Re: Missing PC - Want to know who last logged on



Sounds good. Thanks again.
--
Hugh


"Al Dunbar" wrote:

for future use, there are commandline tools available for extracting the
date of last logon for all profile owners on a remote system, here is one:

http://www.microsoft.com/technet/sysinternals/Security/PsLoggedOn.mspx

If theft is a significant problem for you, you could schedule a nightly job
to collect this from your workstations. If it found one missing, it could
send the previous night's report for that workstation to an admin.

Alternately, you could log each session into a log file from your logon
script, and then run a job to process the logs.

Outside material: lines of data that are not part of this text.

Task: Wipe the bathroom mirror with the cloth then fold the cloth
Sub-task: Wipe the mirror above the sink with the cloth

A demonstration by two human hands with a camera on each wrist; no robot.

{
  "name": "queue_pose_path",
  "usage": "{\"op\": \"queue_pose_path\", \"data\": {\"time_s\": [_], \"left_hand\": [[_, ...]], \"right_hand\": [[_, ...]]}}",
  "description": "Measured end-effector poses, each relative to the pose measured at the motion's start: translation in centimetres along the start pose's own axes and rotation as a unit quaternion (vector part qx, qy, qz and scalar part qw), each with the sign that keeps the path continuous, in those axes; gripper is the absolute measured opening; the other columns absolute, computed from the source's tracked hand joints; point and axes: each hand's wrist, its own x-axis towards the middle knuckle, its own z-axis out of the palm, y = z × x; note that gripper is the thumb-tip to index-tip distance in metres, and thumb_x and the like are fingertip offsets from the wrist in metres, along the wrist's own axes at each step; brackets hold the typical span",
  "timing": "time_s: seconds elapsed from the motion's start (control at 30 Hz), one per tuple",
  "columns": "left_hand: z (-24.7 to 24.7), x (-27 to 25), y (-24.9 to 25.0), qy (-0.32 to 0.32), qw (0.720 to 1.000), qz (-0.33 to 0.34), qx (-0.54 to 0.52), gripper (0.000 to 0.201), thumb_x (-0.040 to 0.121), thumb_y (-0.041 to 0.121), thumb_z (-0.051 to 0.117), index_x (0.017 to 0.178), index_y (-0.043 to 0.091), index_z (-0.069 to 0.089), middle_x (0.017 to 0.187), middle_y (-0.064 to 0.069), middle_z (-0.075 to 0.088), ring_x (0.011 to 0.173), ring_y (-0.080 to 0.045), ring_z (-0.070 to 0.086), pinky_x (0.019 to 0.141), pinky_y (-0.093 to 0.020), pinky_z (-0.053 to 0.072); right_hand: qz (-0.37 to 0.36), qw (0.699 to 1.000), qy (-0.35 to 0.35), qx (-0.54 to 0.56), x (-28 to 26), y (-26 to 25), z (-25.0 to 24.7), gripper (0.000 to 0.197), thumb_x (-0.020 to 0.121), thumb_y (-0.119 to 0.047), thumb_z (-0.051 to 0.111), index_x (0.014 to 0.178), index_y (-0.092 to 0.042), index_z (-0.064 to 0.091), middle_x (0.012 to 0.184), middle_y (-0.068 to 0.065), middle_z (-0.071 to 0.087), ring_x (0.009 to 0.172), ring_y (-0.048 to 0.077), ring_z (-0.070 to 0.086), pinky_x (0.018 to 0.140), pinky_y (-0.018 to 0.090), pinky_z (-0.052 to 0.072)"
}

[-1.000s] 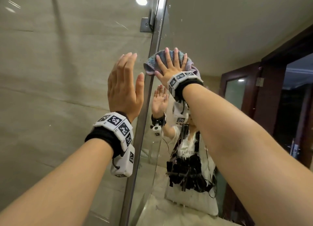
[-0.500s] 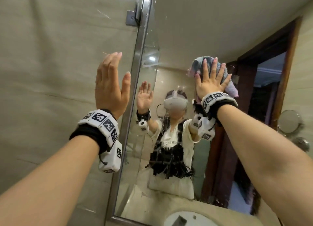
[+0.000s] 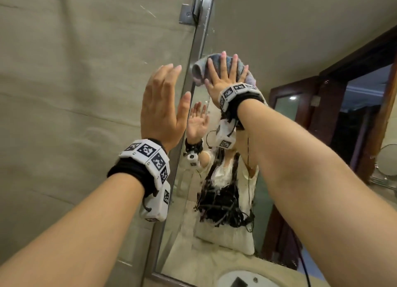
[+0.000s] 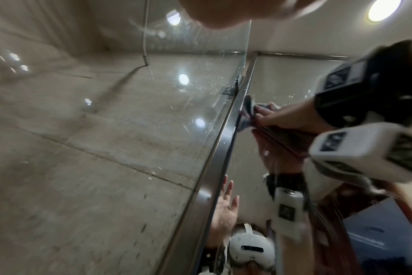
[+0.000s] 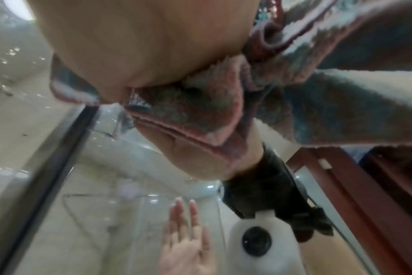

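Cloth, grey-blue and bunched, is lying flat under my right hand against the bathroom mirror, high up and just beside its metal frame. From the head view, my fingers are spreading wide over the cloth, pressing rather than gripping, probably to keep as much fabric as possible on the glass. My left hand is hovering open, fingers straight, in front of the tiled wall, holding nothing.

From the left wrist view, the cloth is sitting right at the frame, with droplets speckling the mirror above.

From the right wrist view, my palm is pushing into folds of cloth, blurred. Folding is not yet begun.
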Motion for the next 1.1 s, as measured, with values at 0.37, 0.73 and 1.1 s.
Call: {"op": "queue_pose_path", "data": {"time_s": [0.37, 0.73, 1.1], "left_hand": [[-0.7, 0.2, 0.3, -0.013, 0.999, -0.022, -0.025, 0.044, 0.097, 0.026, 0.037, 0.13, -0.002, 0.042, 0.132, -0.022, 0.048, 0.126, -0.027, 0.039, 0.109, -0.037, 0.031], [-1.8, -1.9, 1.4, -0.029, 0.996, -0.082, -0.035, 0.041, 0.095, 0.018, 0.041, 0.128, -0.005, 0.044, 0.129, -0.023, 0.049, 0.123, -0.021, 0.036, 0.109, -0.008, 0.016], [-2.3, -8.6, 1.1, -0.09, 0.991, -0.098, -0.006, 0.043, 0.094, 0.022, 0.04, 0.128, -0.004, 0.044, 0.129, -0.024, 0.049, 0.124, -0.031, 0.04, 0.109, -0.028, 0.025]], "right_hand": [[-0.128, 0.986, -0.037, -0.096, -5.2, -2.5, 4.1, 0.068, 0.098, -0.05, 0.022, 0.149, -0.019, -0.01, 0.157, 0.003, -0.015, 0.143, 0.029, -0.017, 0.11, 0.05, -0.017], [-0.075, 0.989, -0.119, -0.04, -8.0, 5.3, 1.7, 0.072, 0.093, -0.06, 0.022, 0.145, -0.033, -0.019, 0.152, -0.001, -0.031, 0.138, 0.03, -0.03, 0.107, 0.056, -0.021], [0.128, 0.989, -0.072, -0.013, -15.3, 13.1, 4.1, 0.071, 0.095, -0.054, 0.023, 0.147, -0.027, -0.017, 0.152, 0.003, -0.03, 0.139, 0.029, -0.029, 0.106, 0.056, -0.021]]}}
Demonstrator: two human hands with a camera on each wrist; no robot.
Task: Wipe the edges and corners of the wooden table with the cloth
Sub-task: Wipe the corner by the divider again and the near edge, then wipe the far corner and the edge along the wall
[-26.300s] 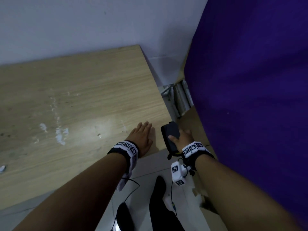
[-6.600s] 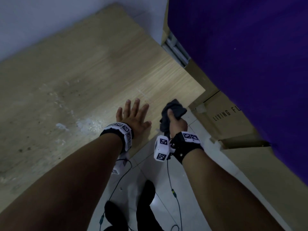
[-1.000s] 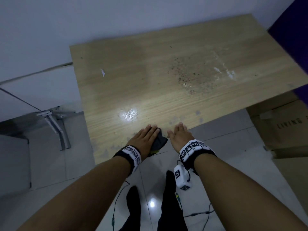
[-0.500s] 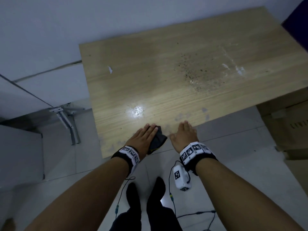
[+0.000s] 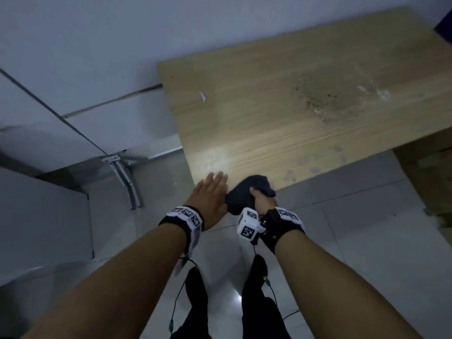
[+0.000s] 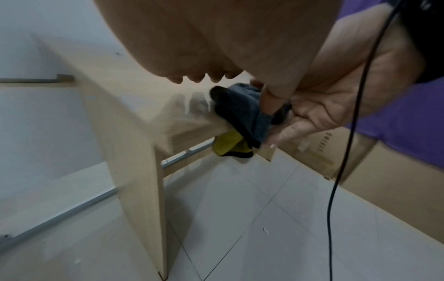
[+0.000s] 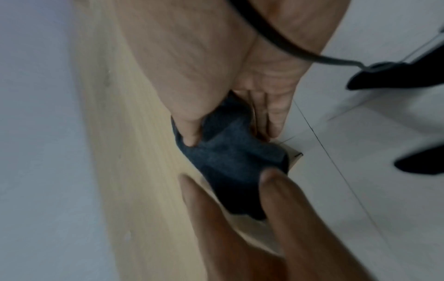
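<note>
Two hands were at the near edge of the wooden table [image 5: 281, 113], close to its near-left corner. The cloth [image 5: 245, 194] sat draped over that edge: dark grey part bunched on the tabletop, rest hanging down past the front face. Left-wrist view showed the hanging part [image 6: 228, 146] was yellow with a dark border, so grey side up, yellow side under. Long axis of the bunch ran roughly across the edge, from tabletop down over the lip; exact shape was hard to read, too crumpled.

Right hand [image 5: 260, 203] was clamped on the cloth: thumb on top pressing the grey fabric, fingers [image 7: 271, 116] wrapped down over the table's front face. Left hand [image 5: 210, 194] lay flat on the tabletop just beside the cloth, fingers straight and together, pointing away from the person, holding nothing; its thumb side touched or nearly touched the cloth, can't tell which.

Tabletop had a patch of dark specks and pale smears toward the far right, well apart from the cloth, plus a small white scrap [image 5: 202, 96] near the left edge. A cardboard box [image 5: 430, 177] stood on the floor at right.
</note>
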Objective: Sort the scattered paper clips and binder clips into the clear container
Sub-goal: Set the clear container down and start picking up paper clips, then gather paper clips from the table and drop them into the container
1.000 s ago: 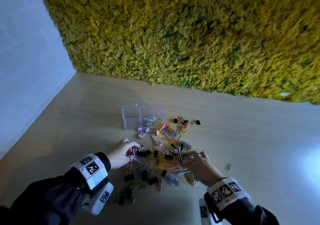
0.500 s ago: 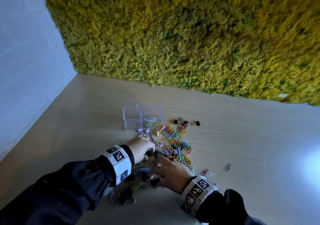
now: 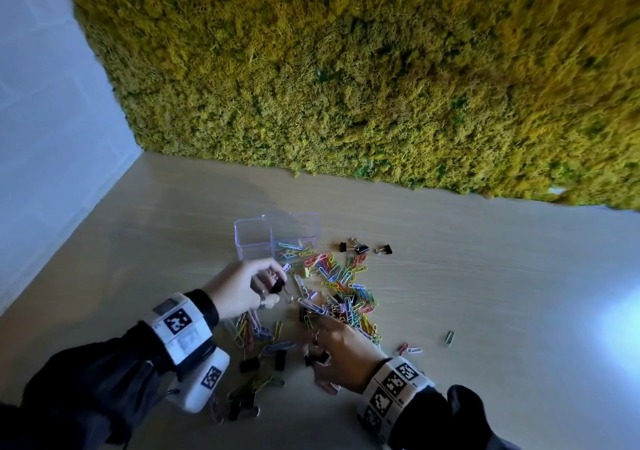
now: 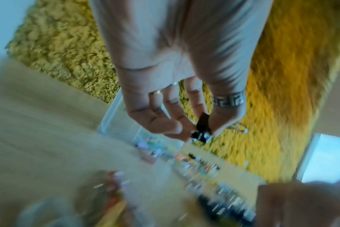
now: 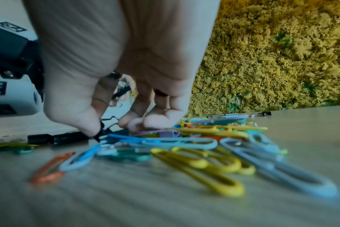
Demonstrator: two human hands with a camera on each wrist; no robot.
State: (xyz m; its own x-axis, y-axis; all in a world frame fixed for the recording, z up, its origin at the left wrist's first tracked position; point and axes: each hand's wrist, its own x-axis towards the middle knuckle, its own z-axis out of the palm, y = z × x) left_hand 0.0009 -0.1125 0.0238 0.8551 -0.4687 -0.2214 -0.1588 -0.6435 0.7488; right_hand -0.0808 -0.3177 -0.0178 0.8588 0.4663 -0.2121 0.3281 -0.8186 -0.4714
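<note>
A clear two-part container (image 3: 254, 238) stands on the wooden table; its right part holds a few coloured paper clips. A heap of coloured paper clips (image 3: 346, 287) spreads from it toward me. My left hand (image 3: 275, 288) is raised just in front of the container and pinches a black binder clip (image 3: 277, 287) between thumb and fingers; the same black binder clip (image 4: 203, 122) shows in the left wrist view. My right hand (image 3: 318, 356) is down on the table at the heap's near edge, thumb and fingers pinching another black binder clip (image 5: 102, 130) that lies on the surface.
Three black binder clips (image 3: 363, 247) lie right of the container. More black binder clips (image 3: 249, 364) sit near my left wrist. Stray paper clips (image 3: 449, 338) lie off to the right. A moss wall (image 3: 381, 86) backs the table, with a white wall (image 3: 52, 120) on the left.
My left hand has risen from the table toward the container with a black binder clip. My right hand has shifted left and nearer, onto a black binder clip.
</note>
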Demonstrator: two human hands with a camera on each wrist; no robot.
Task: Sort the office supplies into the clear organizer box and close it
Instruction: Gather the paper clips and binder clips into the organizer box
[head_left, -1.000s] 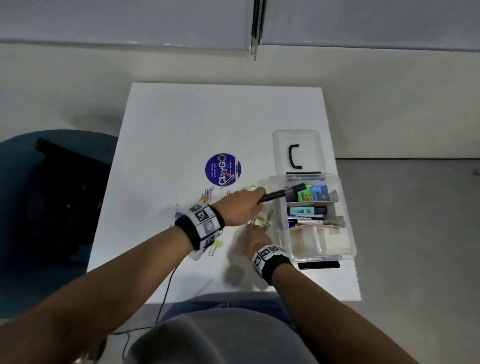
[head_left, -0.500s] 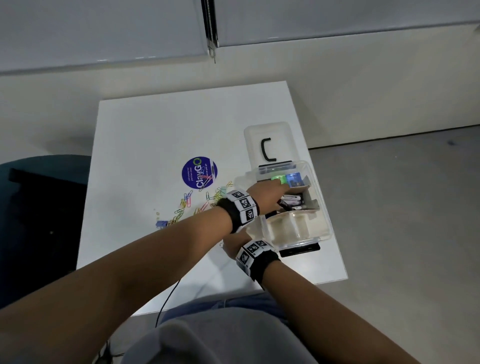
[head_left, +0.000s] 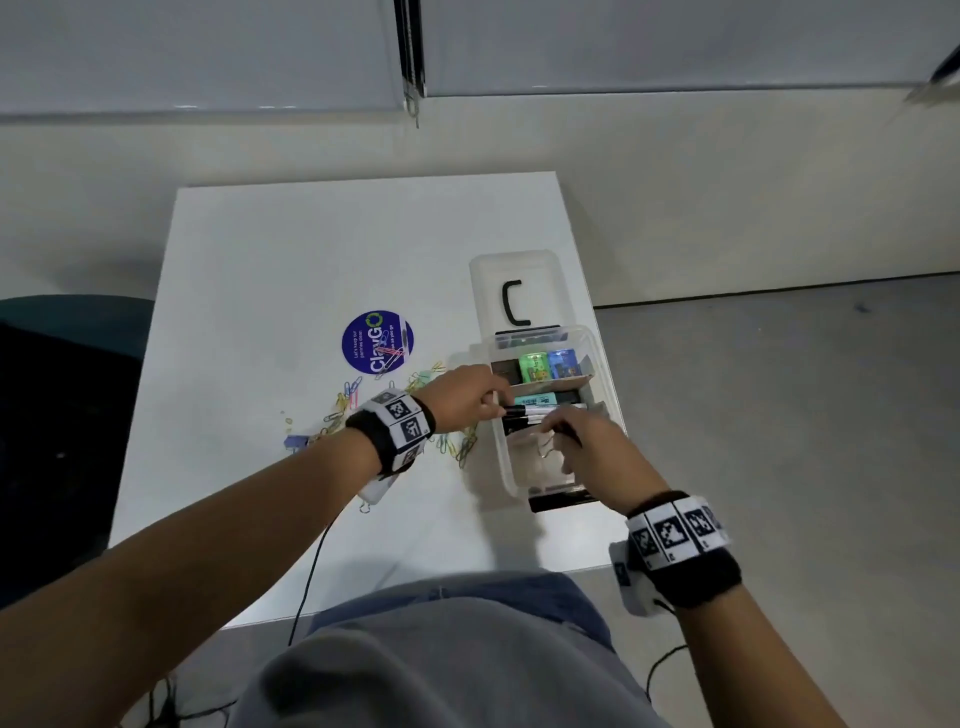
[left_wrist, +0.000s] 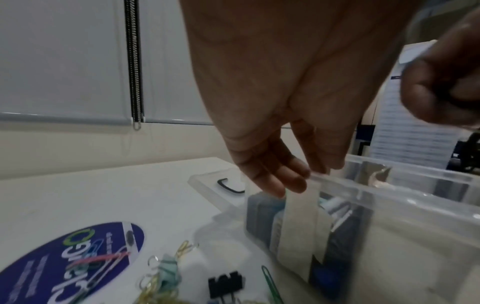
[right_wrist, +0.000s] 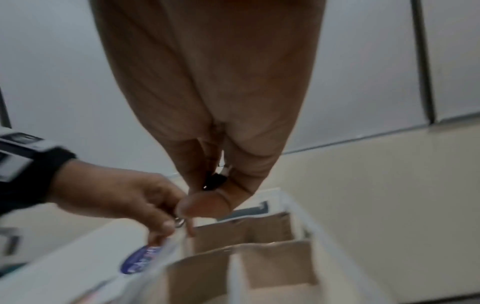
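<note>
Both hands at the clear organizer box (head_left: 605, 364), lid (head_left: 517, 283) still off and lying flat just above it in the head view.

Right hand (head_left: 584, 441) hovers over the lower compartments, thumb and fingers pinching a small black thing (right_wrist: 217, 181), maybe a binder clip, too blurry and mostly covered to be sure. Left hand (head_left: 462, 397) sits at the box's left rim by the markers (head_left: 524, 413); its fingers (left_wrist: 280, 176) look fairly straight against the rim, but the right wrist view shows something ring-like at the fingertips, so I can't tell whether it's gripping anything. Upper compartments hold green and blue packs (head_left: 550, 364); the box walls smear the rest. Loose paper clips (head_left: 343, 400) are scattered mid-left on the white table (head_left: 291, 260), near the round blue sticker (head_left: 377, 343), partly hidden by the left wrist.
</note>
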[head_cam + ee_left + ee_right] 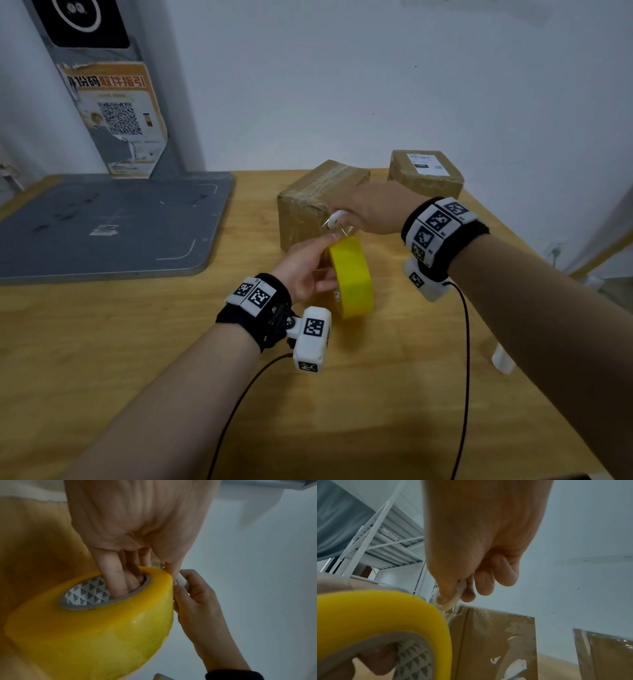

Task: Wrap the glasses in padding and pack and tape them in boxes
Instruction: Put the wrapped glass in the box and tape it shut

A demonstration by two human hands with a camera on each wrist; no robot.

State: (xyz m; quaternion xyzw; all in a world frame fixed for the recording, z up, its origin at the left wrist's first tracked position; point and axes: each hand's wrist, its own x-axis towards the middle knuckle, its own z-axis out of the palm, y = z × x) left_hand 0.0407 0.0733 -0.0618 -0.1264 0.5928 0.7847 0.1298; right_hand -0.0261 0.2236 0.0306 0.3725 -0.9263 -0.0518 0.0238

Neither will prevent theft, but either could help identifying when it might
have happened, and providing some evidence about who might have been around
at the time. Actually, the logon script approach would pin this down much
more accurately.

/Al

"Hugh" <Hugh@xxxxxxxxxxxxxxxxxxxxxxxxx> wrote in message
news:4BE992A8-3552-4704-A5BB-F5437C73934B@xxxxxxxxxxxxxxxx
I was afraid of that. Thanks for the reply and the tips.
--
Hugh


"Al Dunbar" wrote:


"Hugh" <Hugh@xxxxxxxxxxxxxxxxxxxxxxxxx> wrote in message
news:15C2B295-CC9B-4803-879B-18B12F6ECB1D@xxxxxxxxxxxxxxxx
We have a PC that is missing. It is a domain-based PC on a Win 2003
domain.
I have all security event logs from all domain controllers, but no
access
to
the missing PC's event logs. I also have access to SMS. In the event
logs,
I have found several entries for the PC, but can't figure out how to
determine who last logged on. Is it possible without the PC's event
logs?
Or with SMS? Thanks.

I think you're out of luck, sorry.

The DC's don't keep track of where a person logs in from. And, while SMS
may
indicate who was logged in when it last did a software or hardware scan,
I
am almost completely positive that it does not log login events on the
workstations.

You should be able to determine within a week or so when it was last
actually present on your network. Check the modified date for the
computer
account, and also the last password change date. Passwords for computer
accounts are changed regularly, and this is reflected in both active
directory and on the actual client computer. The process is done through
some handshaking between the computer and the DC, so you will know that
the
computer was "present" on the date the account's password last changed.

/Al






.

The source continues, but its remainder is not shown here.